On croit souvent savoir ce qu’est “la montagne”. Il y a les amateurs de panoramas, ceux pour qui tout commence à partir de 1 000 mètres, les nostalgiques d’un imaginaire pastoral immobile… et puis la réalité. La montagne a de multiples visages : rocheuse ou arrondie, lieu de rencontres ou de ressourcement, habitée intensément ou à peine foulée. Elle porte en elle une diversité écologique exceptionnelle, de sa base à son sommet avec ses crêtes battues par le vent, et une diversité humaine toute aussi dense.
Le climat change et, en altitude, il ne s’embarrasse pas de subtilités, avec un réchauffement de +2°C observé au XX° siècle dans les Alpes et les Pyrénées contre +1,4°C dans le reste de la France. La surface des glaciers des Pyrénées, quant à elle, a été divisée par 10 entre 1850 et 2020. Faire comme si de rien n’était n’est plus une option : forêts en stress, risques naturels amplifiés, ressources en eau bouleversées, modèles touristiques essoufflés. On le voit déjà, et pas seulement dans les stations de ski.
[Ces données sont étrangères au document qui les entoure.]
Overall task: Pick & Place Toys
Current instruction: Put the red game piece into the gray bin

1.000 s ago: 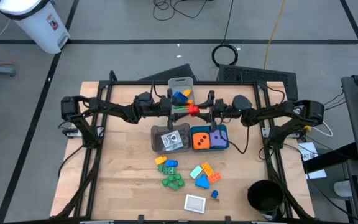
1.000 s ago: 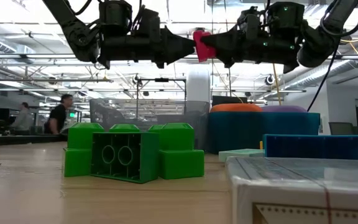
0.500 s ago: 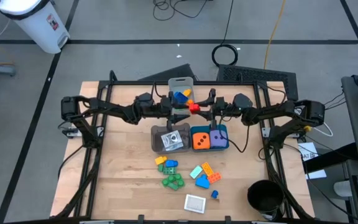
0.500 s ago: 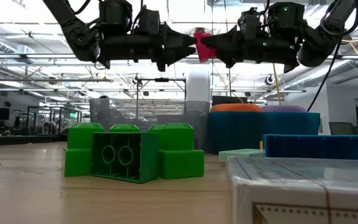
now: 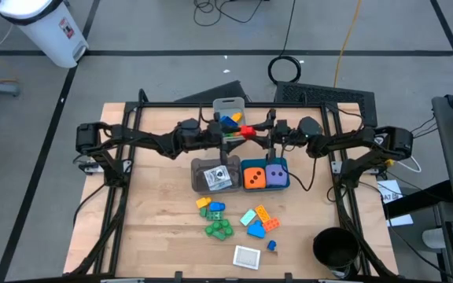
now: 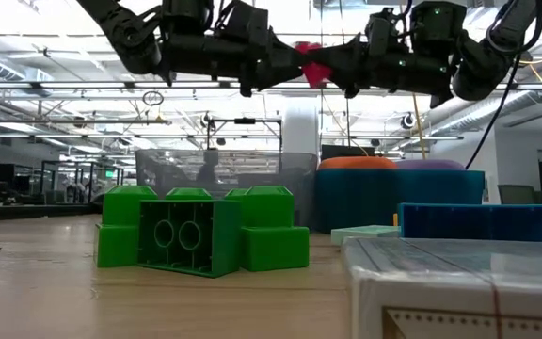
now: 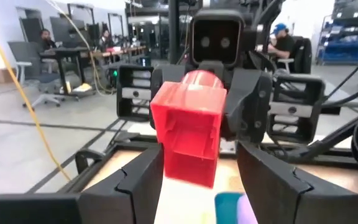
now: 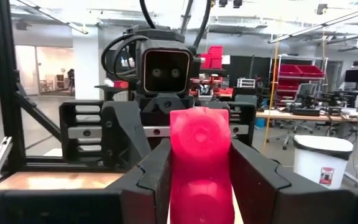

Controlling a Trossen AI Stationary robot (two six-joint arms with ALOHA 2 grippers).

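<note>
Right claw pinches a glossy red plastic brick, studded and blocky, high above the bins. Left claw faces it, fingers spread beside the brick. Below: pale wood surface, loose green bricks, a flat white-edged card.

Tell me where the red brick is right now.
In the high view the red brick hangs mid-air between the left tool and right tool, near the pale grey bin at the table's far side.
</note>
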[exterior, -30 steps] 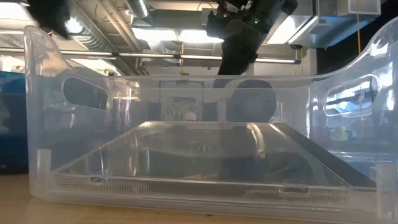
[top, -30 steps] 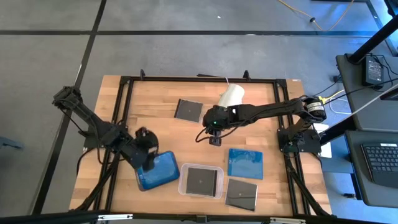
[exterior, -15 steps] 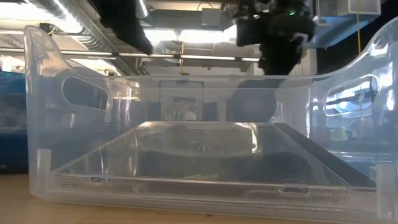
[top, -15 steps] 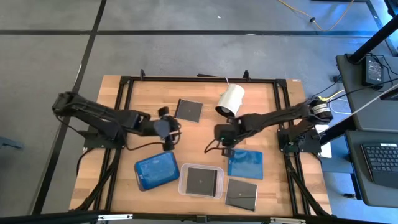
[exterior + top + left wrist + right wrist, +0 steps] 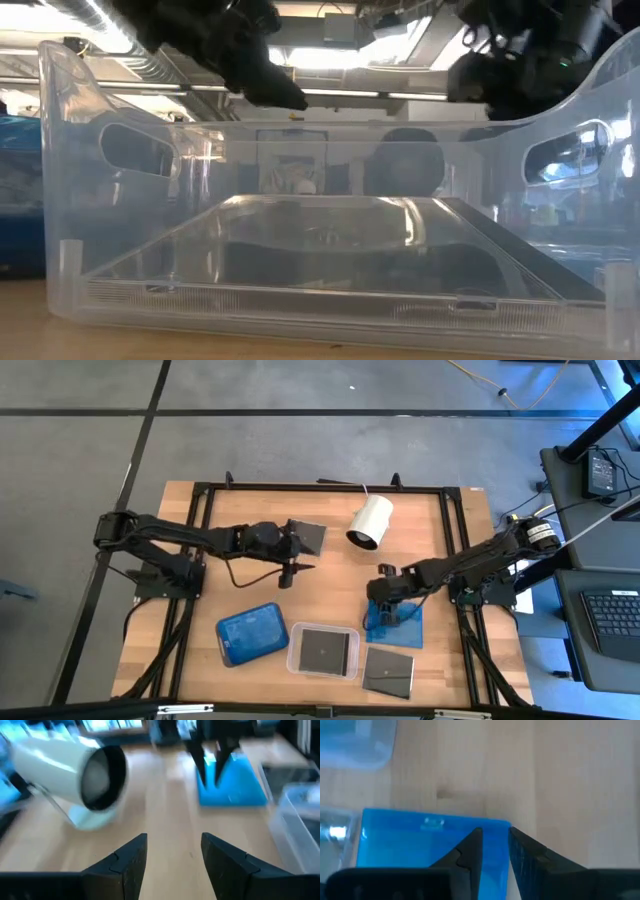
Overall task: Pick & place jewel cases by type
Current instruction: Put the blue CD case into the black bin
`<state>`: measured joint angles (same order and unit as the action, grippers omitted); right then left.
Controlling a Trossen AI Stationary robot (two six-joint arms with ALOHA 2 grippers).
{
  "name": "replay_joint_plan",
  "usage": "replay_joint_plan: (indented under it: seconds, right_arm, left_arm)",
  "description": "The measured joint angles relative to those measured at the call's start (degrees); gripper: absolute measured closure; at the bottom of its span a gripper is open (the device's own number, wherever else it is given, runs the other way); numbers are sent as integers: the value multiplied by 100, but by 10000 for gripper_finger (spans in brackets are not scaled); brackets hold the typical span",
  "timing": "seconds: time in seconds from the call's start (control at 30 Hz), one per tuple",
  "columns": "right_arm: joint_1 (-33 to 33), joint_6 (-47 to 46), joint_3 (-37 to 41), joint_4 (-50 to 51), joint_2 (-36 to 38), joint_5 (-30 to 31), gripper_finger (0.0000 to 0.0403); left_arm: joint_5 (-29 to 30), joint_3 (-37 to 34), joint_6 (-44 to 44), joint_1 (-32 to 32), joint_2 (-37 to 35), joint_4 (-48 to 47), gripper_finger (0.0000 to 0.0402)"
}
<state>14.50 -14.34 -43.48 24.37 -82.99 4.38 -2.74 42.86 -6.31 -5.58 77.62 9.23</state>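
A blue jewel case (image 5: 402, 626) lies flat on the table at the near right. My right gripper (image 5: 494, 833) points down over its far left corner, fingers a narrow gap apart with nothing between them. My left gripper (image 5: 172, 845) hangs open above the table's middle (image 5: 297, 562), pointing toward the right edge and holding nothing. A dark jewel case (image 5: 305, 537) lies on the table just beyond it. Another dark case (image 5: 325, 649) lies in the clear tray (image 5: 296, 660). A third dark case (image 5: 388, 671) lies at the near right. A blue case fills the rounded tray (image 5: 250, 634). My right gripper comes down from above at the far edge of the blue jewel case (image 5: 435, 820), near one corner. Its fingertips (image 5: 204, 776) stand right at that edge. I cannot tell whether they touch the case, which lies flat on the table.
A white cylinder (image 5: 371, 522) lies on its side at the far middle, with bare wood between it and the blue case. A black frame (image 5: 330, 487) runs round the table. The clear tray's walls (image 5: 60, 150) fill the low view.
My left gripper has left the rounded tray at the near left. It has swung toward the far edge and the table's middle, turning to point right. My right gripper has gone from beside the white cylinder toward the near right and down over the blue case.
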Motion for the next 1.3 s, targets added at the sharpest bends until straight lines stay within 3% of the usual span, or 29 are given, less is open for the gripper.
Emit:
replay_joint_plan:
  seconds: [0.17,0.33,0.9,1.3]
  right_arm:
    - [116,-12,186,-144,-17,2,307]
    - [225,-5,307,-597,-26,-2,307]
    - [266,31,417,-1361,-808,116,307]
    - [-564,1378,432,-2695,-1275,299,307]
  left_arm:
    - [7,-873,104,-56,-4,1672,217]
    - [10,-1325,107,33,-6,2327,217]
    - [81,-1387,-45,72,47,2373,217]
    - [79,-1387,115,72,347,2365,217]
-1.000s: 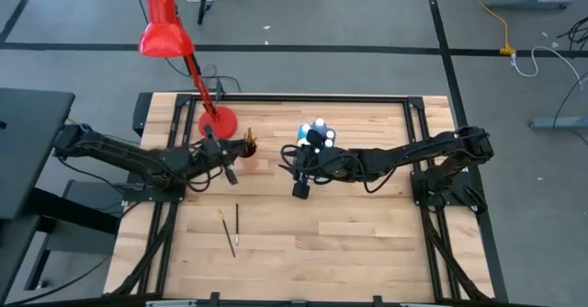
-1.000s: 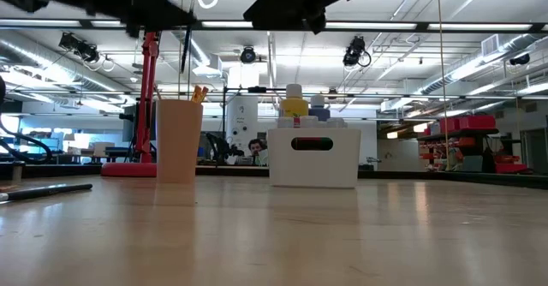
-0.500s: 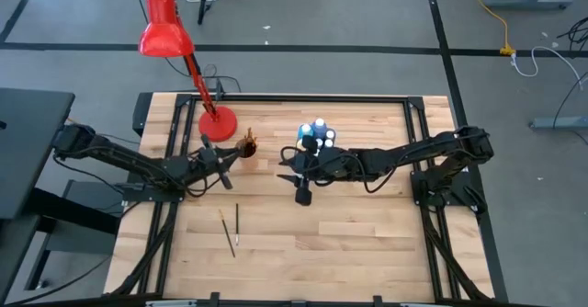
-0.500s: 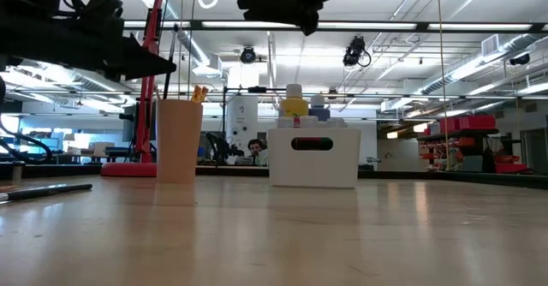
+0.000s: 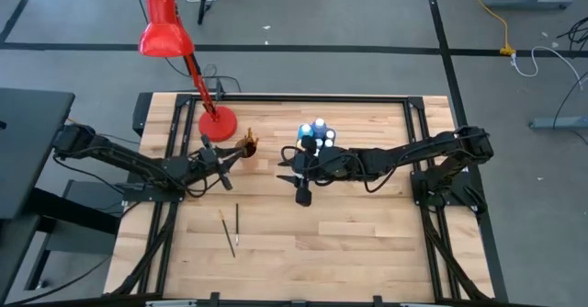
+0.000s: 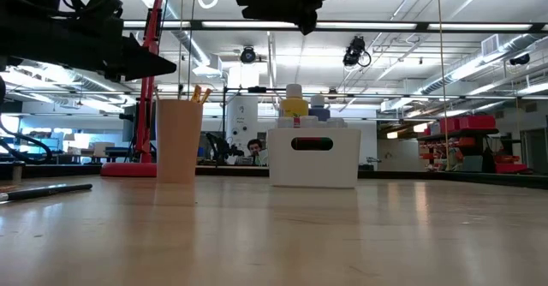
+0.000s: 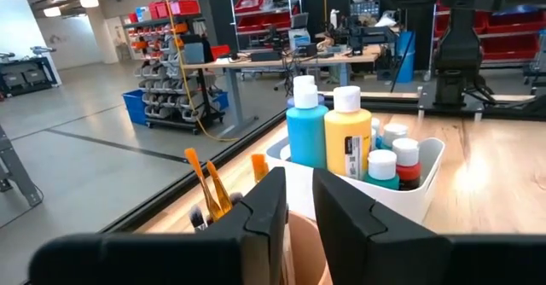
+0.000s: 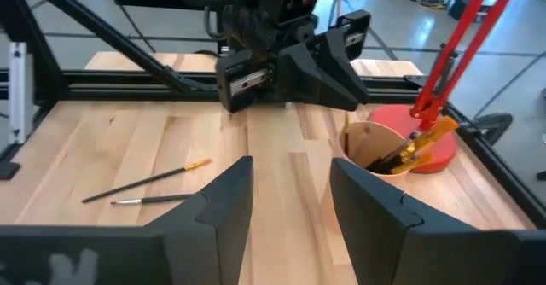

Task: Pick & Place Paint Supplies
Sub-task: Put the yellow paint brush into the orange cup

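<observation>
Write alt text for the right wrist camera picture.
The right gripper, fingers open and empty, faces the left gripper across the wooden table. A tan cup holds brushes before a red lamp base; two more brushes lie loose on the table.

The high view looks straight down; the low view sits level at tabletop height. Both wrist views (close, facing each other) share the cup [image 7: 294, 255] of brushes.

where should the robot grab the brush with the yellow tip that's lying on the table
Take the yellow-tipped brush at mid-handle, coming straight down from above with fingers across its length. It lies flat on the wooden table, thin, with a second brush close beside it, so grip where they spread apart.
</observation>
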`<state>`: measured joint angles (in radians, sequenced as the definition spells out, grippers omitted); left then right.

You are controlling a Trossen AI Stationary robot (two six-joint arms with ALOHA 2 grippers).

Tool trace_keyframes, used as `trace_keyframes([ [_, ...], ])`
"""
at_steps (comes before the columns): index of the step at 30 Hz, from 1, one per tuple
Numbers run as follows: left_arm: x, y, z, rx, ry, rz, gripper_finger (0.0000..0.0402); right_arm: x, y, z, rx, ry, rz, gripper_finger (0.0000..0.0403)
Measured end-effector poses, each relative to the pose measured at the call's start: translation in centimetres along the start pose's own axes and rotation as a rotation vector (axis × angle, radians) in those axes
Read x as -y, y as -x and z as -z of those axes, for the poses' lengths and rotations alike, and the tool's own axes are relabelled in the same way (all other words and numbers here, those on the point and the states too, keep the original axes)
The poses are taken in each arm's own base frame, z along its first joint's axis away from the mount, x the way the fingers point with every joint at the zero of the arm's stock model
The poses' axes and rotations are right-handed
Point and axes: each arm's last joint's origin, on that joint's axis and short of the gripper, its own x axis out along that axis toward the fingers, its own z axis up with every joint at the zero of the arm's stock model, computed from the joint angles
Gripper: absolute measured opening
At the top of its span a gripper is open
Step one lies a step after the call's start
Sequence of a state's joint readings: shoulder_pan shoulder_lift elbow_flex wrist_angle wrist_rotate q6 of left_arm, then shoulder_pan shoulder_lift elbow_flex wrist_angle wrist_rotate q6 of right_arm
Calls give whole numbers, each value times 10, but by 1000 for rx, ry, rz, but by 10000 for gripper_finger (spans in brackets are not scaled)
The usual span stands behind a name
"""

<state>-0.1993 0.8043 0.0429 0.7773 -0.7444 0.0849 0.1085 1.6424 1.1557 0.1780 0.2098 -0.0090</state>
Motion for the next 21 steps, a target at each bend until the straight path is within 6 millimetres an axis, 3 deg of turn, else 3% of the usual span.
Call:
trace_keyframes([
  [9,0,1,-12,104,93,19,73,-3,0,0,1,-1,-97,162],
  [14,2,4,-23,202,153,131,73,-3,0,0,1,-1,-97,162],
  [21,9,5,-23,188,211,269,73,-4,-6,6,-17,2,-98,162],
])
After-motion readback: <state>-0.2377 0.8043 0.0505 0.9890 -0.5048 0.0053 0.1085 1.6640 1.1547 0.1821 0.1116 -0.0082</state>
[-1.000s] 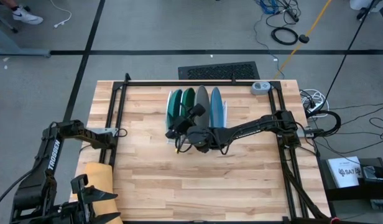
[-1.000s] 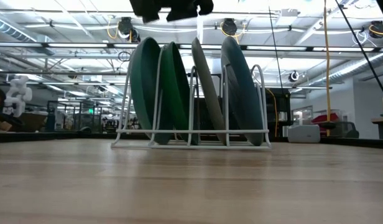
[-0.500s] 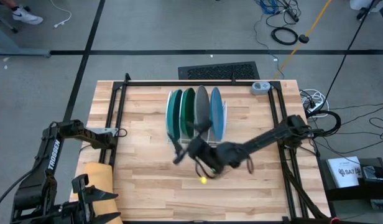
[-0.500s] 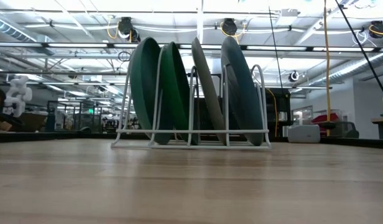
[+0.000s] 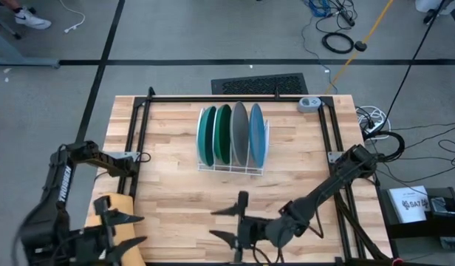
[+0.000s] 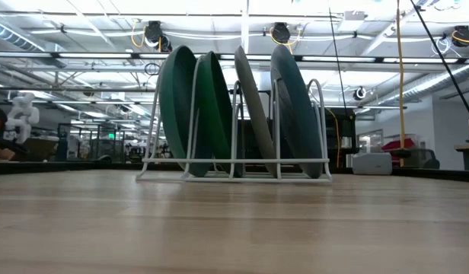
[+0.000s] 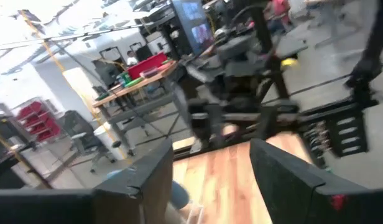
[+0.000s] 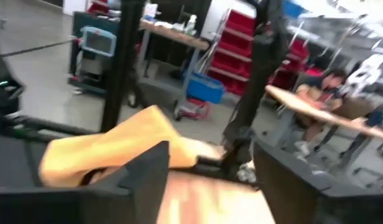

Alors, comment s’adapter ? Pas avec des rustines énergivores ou des promesses technologiques qui repoussent le problème plus loin. L’adaptation, la vraie, investit dans les choix collectifs et non dans les canons à neige artificielle. Chez Écologie Urbaine et Citoyenne, nous ne venons pas en donneurs de leçons. Nous accompagnons. Nous aidons à diagnostiquer les vulnérabilités climatiques, à imaginer des stratégies cohérentes, à mobiliser des habitants, des élus, des techniciens, des associations. Bref : à fabriquer des territoires qui choisissent leur avenir, plutôt que de le subir.
Il y a quelque chose de profondément inspirant dans les démarches de transition en montagne : elles nous obligent à revenir à l’essentiel. Les solutions fondées sur la nature par exemple, comme restaurer un alpage, renaturer une berge torrentielle, redonner à la forêt sa diversité, prouvent qu’innover peut aussi signifier réapprendre. De même, les démarches d’observation citoyenne, comme le suivi des saisons végétales ou le recensement des espèces, rappellent que la science se construit aussi collectivement.
Ce que l’agence défend, c’est cette alliance du savoir et du faire ensemble. Redonner de la place au vivant, redonner du pouvoir d’agir aux habitants, redonner du temps au temps. Dans nos accompagnements, nous aidons les territoires montagnards à structurer des projets à quatre saisons, à repenser leur mobilité, à renouer avec leurs patrimoines naturels et culturels. Et surtout, à créer des récits qui rassemblent.
La montagne n’est ni un décor Instagram ni un terrain de jeu saisonnier. C’est un territoire habité, vivant, qui porte en lui un patrimoine écologique et humain précieux. Et si elle nous semble parfois lointaine, elle dit pourtant beaucoup de ce qui se joue dans toutes nos villes et nos campagnes : nos liens au vivant, notre capacité à coopérer, notre manière de faire face aux changements qui viennent.
Raconter la montagne aujourd’hui, c’est donc raconter notre propre futur. Fragile mais puissant. Inquiet mais créatif. En transformation, comme nous. Chez Écologie Urbaine et Citoyenne, nous croyons que ce récit peut être enthousiasmant. Et qu’il peut commencer simplement, par un pas de côté… peut-être même un pas en altitude.